Task directions — Every line that holds the word "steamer" needs to be copied from the data below.

(Records from a collection)
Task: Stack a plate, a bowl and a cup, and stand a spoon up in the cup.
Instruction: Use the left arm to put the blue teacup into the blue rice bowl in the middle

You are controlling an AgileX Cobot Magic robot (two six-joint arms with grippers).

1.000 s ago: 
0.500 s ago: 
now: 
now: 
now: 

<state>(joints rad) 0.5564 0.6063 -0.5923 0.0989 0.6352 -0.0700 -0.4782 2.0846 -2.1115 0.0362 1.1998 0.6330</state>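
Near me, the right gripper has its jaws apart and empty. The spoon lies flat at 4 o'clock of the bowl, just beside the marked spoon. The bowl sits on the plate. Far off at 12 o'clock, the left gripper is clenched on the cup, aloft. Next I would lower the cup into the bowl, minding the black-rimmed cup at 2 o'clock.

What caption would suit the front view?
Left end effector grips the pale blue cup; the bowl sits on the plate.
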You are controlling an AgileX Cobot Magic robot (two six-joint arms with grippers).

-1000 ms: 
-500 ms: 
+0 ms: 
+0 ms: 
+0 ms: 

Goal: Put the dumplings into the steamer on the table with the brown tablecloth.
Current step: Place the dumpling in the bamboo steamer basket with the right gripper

Final answer —
Goal: Put the dumplings into the steamer on the table with the brown tablecloth.
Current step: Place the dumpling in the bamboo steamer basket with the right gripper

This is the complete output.